### What you should do:
Within the records below, reproduce without change the lines from the line that has "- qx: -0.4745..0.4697" through the line that has "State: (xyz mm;", and only those.
Content starts
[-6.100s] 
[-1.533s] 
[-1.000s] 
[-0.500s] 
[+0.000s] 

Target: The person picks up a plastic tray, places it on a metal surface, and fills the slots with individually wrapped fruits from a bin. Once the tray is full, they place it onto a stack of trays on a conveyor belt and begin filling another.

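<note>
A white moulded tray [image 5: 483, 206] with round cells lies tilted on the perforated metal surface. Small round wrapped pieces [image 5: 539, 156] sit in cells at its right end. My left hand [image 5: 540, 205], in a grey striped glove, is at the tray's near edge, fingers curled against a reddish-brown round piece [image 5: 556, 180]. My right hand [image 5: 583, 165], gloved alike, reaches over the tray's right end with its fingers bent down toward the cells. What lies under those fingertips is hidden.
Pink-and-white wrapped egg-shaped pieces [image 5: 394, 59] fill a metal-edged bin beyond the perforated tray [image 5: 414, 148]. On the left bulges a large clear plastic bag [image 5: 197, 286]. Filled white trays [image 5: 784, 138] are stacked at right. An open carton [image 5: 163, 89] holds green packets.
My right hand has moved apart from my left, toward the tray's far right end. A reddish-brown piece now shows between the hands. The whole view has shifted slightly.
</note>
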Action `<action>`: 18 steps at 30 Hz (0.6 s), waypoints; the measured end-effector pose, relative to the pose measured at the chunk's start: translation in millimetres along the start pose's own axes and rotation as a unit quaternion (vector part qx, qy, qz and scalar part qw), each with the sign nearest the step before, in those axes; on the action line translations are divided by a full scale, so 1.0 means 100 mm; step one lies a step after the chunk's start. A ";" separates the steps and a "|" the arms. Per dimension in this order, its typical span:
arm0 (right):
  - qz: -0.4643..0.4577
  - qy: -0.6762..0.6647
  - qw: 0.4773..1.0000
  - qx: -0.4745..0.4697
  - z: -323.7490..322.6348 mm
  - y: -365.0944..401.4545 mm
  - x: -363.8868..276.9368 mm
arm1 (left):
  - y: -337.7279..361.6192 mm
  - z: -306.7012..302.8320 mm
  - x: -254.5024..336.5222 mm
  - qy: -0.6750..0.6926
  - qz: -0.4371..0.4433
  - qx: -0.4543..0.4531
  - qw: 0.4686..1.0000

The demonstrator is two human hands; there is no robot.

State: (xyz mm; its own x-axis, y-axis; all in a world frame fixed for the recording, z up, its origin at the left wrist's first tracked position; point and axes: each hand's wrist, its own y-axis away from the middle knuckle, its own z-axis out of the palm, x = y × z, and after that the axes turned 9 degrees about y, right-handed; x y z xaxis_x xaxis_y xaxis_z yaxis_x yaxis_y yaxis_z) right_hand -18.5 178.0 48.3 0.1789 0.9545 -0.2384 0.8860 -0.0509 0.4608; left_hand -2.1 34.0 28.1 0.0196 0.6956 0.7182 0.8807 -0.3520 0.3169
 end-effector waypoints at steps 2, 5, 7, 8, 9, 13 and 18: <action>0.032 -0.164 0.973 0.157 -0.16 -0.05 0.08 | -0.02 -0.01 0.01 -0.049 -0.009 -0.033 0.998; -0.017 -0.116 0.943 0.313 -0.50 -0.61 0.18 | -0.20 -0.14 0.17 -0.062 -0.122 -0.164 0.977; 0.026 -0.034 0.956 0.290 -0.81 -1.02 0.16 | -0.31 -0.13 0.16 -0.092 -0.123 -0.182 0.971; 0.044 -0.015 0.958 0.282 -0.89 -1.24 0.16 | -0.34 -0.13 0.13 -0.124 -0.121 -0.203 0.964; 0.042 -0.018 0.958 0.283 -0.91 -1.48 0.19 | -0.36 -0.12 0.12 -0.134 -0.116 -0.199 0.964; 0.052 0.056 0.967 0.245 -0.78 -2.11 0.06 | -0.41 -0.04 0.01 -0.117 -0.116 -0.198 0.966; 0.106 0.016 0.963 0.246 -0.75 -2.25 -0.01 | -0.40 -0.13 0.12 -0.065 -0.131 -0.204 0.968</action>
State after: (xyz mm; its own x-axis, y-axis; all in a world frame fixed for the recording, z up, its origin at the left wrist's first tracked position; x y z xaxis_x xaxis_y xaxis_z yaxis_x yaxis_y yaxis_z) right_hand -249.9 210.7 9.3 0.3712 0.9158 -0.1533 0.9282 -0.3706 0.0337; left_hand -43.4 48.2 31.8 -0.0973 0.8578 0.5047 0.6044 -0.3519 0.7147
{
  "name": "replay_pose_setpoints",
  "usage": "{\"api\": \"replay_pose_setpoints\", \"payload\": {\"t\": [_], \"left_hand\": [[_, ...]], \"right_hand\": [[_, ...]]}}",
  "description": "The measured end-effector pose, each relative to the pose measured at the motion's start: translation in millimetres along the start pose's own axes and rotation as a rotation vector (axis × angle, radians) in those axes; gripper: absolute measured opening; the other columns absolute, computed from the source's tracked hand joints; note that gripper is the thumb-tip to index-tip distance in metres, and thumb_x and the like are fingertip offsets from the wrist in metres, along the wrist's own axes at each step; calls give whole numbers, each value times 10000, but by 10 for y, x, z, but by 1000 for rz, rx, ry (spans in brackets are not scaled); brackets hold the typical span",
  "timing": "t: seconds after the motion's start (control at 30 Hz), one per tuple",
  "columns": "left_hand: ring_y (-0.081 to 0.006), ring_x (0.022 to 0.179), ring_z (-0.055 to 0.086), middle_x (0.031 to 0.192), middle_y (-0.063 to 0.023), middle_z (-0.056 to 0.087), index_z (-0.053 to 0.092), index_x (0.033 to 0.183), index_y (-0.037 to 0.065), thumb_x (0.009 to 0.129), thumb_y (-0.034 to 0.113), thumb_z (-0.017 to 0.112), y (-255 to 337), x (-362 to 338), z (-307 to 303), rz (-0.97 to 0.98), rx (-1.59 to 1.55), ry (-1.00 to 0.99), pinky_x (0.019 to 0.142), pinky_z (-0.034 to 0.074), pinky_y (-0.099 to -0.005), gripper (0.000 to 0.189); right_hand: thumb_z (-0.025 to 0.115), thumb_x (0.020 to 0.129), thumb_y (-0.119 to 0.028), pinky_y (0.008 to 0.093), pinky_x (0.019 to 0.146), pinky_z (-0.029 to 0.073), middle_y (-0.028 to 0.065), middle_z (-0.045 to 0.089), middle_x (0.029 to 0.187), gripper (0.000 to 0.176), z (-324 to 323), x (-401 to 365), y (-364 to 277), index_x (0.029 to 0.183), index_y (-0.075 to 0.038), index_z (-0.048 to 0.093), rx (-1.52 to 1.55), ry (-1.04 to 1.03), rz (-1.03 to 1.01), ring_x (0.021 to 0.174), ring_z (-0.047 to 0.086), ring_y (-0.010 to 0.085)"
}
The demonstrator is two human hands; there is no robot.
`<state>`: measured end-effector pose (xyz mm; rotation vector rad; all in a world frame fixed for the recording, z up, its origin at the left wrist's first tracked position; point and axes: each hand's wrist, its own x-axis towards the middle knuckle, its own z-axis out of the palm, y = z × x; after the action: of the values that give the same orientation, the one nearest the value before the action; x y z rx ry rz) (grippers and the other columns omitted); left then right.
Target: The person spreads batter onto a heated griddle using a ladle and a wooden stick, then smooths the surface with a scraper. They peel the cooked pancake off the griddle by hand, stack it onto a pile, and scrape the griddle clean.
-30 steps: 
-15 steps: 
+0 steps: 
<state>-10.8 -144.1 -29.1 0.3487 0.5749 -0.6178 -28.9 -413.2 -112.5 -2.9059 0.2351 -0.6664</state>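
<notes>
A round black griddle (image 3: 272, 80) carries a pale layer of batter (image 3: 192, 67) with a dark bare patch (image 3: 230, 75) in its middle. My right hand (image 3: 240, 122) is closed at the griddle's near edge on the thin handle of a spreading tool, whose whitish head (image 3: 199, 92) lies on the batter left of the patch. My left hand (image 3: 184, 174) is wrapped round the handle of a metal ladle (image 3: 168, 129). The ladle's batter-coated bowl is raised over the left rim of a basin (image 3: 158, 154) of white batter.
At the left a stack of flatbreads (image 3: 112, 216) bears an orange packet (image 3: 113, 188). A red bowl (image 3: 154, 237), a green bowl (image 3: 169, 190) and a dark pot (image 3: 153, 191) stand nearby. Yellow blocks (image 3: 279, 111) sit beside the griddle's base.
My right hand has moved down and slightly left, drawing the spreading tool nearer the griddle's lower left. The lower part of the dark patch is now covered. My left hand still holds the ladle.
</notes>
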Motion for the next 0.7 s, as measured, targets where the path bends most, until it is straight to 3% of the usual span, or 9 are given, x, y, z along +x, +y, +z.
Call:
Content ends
### Output of the exercise:
  - qx: -0.4745..0.4697
  - z: -323.7490..322.6348 mm
  - y: -365.0944..401.4545 mm
  - x: -363.8868..276.9368 mm
arm1 (left):
  - y: -337.7279..361.6192 mm
  - z: -306.7012..302.8320 mm
  - x: -254.5024..336.5222 mm
  - qy: -0.6750..0.6926
  - qz: -0.4371..0.4433
  - qx: -0.4543..0.4531
  - qw: 0.4686..1.0000

The demonstrator is two human hands; there is no robot.

State: (xyz mm; its own x-axis, y-axis; all in a world frame fixed for the recording, z up, its origin at the left wrist's first tracked position; point and axes: each hand's wrist, its own y-axis away from the middle knuckle, its own z-axis out of the palm, x = y × z, and after that the axes turned 9 degrees about y, right-handed; x y z xaxis_x xaxis_y xaxis_z yaxis_x yaxis_y yaxis_z) right_hand -18.5 178.0 48.3 0.1789 0.9545 -0.2384 0.8860 -0.0509 0.4608; left_hand -2.1 34.0 28.1 0.0196 0.6956 0.7182 0.8807 -0.3520 0.3169

Nothing further is required of this output.